PROBLEM TO SOLVE
Please print exactly the lines below, from the start of the material up to and including the line with "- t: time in", but none of the pictures.

(DATASET RECORDS Opens)

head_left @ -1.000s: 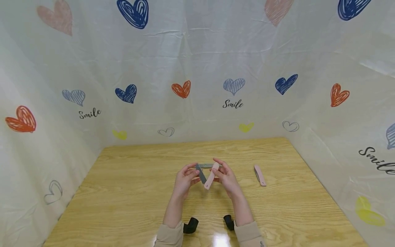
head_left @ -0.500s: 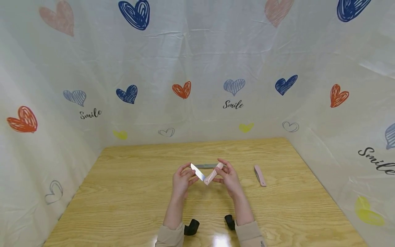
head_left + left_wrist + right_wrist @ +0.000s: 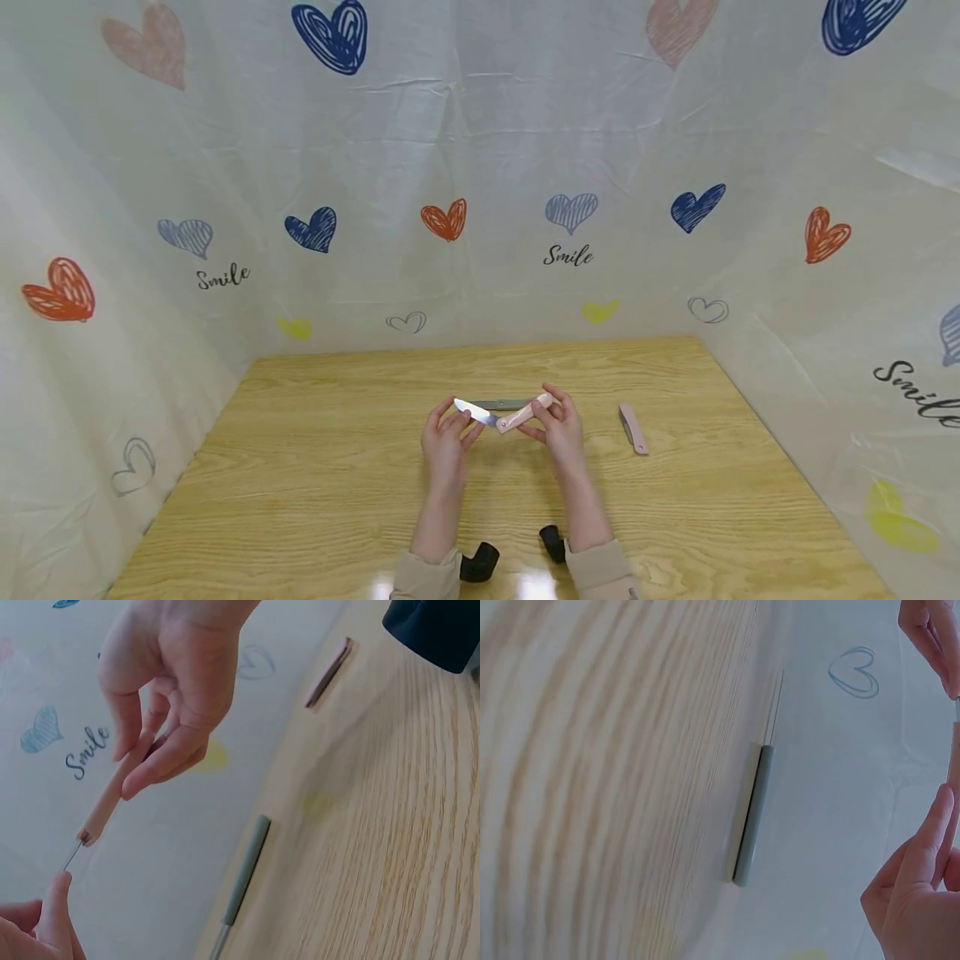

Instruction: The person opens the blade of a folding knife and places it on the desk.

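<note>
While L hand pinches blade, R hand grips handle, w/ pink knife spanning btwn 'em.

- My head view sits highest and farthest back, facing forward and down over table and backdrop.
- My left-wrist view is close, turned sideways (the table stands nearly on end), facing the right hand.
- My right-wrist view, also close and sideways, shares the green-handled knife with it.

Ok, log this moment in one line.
left hand: pinches knife blade | right hand: holds pink handle | table: green knife, folded pink knife
</note>
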Motion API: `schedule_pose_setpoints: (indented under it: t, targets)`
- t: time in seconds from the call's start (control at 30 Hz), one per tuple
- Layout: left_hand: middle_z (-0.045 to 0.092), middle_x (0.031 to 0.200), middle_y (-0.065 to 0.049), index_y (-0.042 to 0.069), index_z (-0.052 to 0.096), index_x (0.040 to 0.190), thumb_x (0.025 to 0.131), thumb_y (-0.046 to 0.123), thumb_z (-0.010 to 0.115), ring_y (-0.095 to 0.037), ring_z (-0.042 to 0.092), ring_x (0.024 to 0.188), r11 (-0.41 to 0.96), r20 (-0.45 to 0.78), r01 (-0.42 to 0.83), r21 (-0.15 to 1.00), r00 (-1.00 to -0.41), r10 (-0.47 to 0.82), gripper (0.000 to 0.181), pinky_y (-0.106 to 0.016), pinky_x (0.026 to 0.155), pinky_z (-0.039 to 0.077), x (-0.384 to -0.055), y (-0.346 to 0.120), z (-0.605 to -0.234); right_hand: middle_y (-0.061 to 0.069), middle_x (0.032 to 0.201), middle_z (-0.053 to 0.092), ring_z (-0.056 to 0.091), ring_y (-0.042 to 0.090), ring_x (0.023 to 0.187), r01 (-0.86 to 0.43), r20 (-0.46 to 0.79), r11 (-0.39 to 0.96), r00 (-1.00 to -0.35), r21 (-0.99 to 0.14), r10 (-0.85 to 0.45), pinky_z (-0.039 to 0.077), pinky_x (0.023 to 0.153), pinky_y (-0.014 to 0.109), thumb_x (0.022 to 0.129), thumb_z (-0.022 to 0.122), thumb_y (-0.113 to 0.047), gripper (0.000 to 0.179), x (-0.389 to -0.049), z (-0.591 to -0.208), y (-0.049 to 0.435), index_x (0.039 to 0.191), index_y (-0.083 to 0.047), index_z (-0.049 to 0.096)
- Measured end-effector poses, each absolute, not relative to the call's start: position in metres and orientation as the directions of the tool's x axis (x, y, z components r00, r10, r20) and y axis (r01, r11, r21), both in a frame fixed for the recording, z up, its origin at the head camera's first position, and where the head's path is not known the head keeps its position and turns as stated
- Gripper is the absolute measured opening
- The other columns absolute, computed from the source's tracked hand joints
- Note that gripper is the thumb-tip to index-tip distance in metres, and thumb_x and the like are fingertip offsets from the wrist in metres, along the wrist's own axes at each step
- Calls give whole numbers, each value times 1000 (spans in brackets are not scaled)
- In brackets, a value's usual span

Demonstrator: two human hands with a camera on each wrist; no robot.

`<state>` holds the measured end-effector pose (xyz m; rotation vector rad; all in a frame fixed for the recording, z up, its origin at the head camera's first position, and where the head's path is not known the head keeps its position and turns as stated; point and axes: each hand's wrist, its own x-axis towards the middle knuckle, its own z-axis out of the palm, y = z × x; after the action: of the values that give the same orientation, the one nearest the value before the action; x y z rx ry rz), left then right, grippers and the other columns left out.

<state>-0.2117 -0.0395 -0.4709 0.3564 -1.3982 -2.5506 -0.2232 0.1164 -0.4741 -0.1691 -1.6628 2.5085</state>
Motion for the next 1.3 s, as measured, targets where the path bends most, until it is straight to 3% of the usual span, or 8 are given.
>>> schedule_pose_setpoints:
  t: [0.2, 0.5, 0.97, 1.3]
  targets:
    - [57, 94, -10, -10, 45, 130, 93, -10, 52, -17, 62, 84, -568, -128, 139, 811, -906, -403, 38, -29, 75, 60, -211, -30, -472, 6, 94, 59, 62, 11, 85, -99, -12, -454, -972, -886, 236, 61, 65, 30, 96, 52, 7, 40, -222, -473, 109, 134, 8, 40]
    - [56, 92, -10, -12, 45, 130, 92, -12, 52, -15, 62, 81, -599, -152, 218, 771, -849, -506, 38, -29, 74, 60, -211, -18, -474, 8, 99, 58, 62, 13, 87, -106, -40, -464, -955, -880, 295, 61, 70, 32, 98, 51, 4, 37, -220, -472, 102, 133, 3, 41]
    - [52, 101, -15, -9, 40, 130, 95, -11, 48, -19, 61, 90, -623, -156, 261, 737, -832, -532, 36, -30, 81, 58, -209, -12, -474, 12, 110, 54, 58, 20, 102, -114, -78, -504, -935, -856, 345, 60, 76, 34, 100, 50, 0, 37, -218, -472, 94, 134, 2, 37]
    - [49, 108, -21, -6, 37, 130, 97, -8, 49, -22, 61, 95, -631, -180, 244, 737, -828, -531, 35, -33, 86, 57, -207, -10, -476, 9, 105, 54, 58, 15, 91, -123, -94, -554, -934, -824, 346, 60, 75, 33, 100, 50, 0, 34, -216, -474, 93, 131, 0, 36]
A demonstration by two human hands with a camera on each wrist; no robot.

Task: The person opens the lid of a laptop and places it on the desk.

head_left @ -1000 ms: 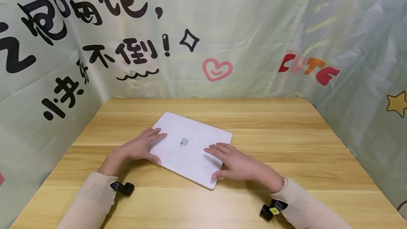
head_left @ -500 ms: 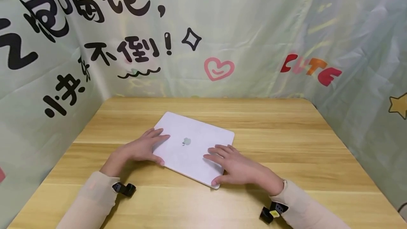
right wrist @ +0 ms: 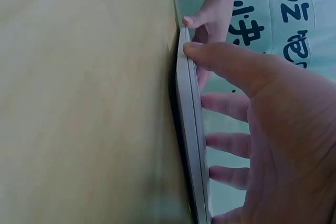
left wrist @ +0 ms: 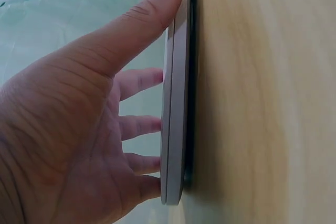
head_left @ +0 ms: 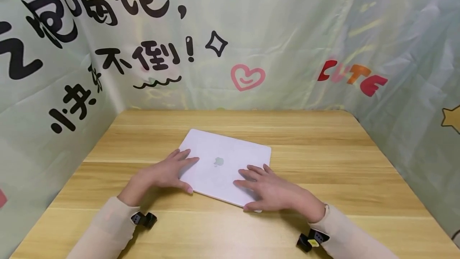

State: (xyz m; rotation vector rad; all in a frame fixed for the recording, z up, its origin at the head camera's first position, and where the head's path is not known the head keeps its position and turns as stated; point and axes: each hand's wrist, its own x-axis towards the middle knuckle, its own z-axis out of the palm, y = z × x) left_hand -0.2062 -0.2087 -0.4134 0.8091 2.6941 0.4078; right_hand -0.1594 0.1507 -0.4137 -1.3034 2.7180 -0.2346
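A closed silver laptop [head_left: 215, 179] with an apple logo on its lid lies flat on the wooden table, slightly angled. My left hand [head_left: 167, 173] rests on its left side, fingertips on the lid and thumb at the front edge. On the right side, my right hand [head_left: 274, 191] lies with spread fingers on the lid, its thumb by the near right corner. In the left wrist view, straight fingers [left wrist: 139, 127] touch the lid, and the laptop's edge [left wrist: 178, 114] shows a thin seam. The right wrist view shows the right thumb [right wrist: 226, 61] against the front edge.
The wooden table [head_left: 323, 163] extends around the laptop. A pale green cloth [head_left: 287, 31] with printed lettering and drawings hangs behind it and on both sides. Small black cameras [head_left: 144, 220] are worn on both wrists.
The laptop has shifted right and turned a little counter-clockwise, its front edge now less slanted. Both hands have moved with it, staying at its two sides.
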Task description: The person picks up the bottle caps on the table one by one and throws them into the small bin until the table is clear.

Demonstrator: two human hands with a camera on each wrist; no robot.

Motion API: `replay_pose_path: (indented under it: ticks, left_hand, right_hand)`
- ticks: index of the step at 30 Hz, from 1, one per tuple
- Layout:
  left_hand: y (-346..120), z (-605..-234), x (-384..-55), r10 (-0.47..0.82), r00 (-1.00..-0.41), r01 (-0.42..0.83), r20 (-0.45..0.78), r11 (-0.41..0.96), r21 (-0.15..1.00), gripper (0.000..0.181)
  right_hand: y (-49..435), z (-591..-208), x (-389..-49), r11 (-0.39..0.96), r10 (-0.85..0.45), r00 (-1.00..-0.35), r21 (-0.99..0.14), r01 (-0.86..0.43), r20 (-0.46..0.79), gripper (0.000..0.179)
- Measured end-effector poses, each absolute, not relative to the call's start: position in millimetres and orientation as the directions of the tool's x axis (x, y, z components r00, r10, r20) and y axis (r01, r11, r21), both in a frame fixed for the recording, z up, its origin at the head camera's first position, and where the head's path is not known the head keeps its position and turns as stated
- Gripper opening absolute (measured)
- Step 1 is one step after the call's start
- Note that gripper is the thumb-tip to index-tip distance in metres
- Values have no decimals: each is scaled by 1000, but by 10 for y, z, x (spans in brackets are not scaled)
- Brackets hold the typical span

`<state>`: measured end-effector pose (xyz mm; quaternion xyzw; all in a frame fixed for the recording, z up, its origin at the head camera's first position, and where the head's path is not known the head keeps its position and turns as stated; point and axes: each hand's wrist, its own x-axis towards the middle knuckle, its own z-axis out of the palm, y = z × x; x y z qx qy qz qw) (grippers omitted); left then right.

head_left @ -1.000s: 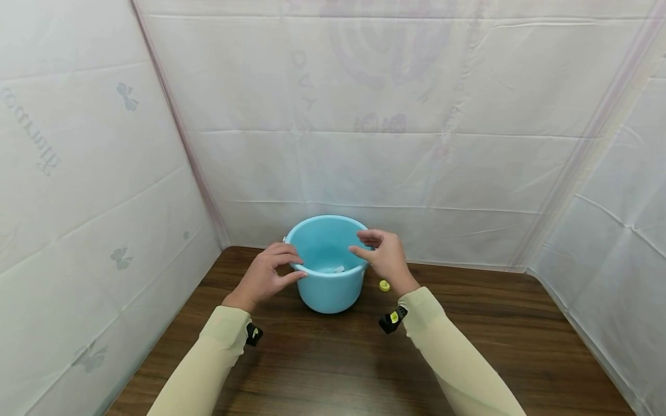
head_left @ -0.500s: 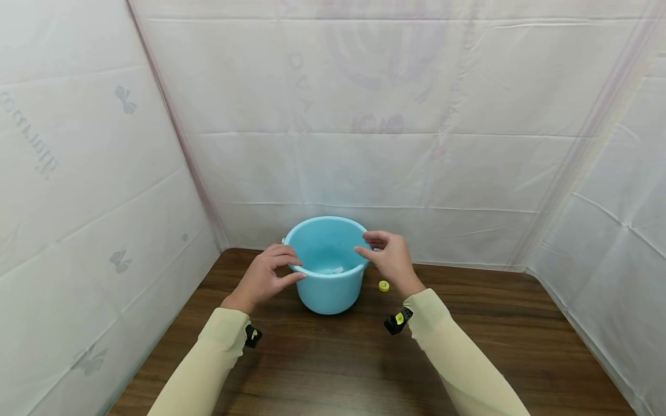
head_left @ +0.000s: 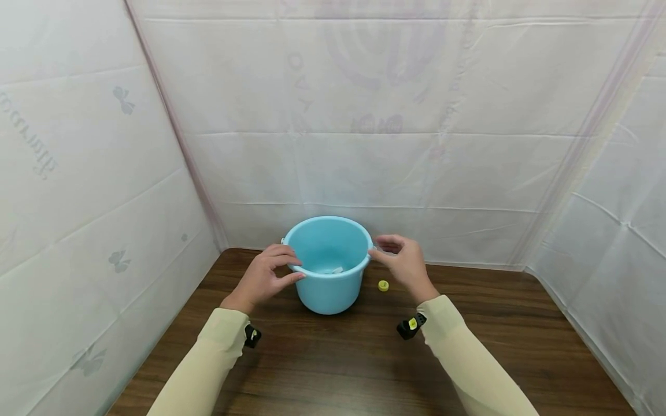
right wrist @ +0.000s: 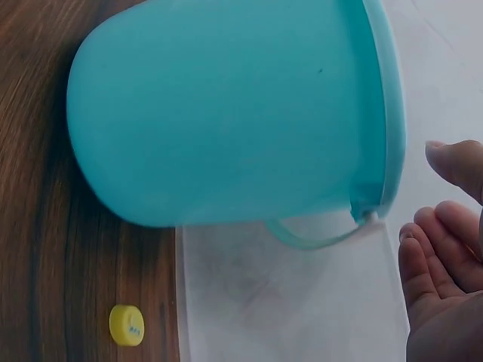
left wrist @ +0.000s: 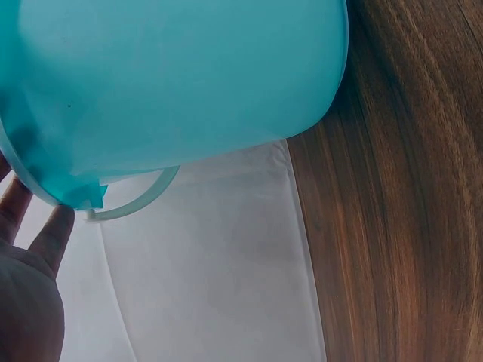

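Note:
A light blue bucket (head_left: 333, 294) stands upright on the wooden table against the back wall. My left hand (head_left: 264, 277) grips its left rim, fingers over the edge and thumb on the outer side. Beside the right rim is my right hand (head_left: 404, 261), its fingers loosely bent and nothing between them. The right wrist view shows a gap between that thumb and the rim. Behind the bucket hangs its pale handle (right wrist: 317, 241). A small white thing (head_left: 337, 270) lies inside on the bottom. To the bucket's right, near my right hand, sits a small yellow cap (head_left: 383, 285).
White sheeting walls (head_left: 333, 167) with faint printing enclose the table (head_left: 333, 358) at the back and on both sides. The bucket is close to the back wall. Black bands with yellow marks sit on both wrists.
My right hand has moved to the right, from over the bucket's opening to just outside its right rim. My left hand stays on the left rim; the bucket and yellow cap stay put.

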<state>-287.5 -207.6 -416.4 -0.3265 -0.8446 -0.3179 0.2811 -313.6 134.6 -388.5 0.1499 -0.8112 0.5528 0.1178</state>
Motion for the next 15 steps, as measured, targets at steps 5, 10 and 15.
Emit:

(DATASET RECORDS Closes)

RESPONSE
head_left @ -1.000s: 
head_left @ -0.500s: 
head_left + left_wrist + right_wrist @ +0.000s: 

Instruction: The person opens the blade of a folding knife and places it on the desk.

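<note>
While L hand pinches blade, R hand grips handle, w/ pink knife spanning btwn 'em.

- My head view sits highest and farthest back, facing forward and down over table and backdrop.
- My left-wrist view is close, turned sideways (the table stands nearly on end), facing the right hand.
- My right-wrist view, also close and sideways, shares the green-handled knife with it.

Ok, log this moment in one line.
left hand: pinches knife blade | right hand: holds pink handle | table: green knife, folded pink knife
</note>
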Motion API: `schedule_pose_setpoints: (indented under it: t, targets)`
- t: time in seconds from the call's start (control at 30 Hz), one per tuple

No further output is needed for this exercise.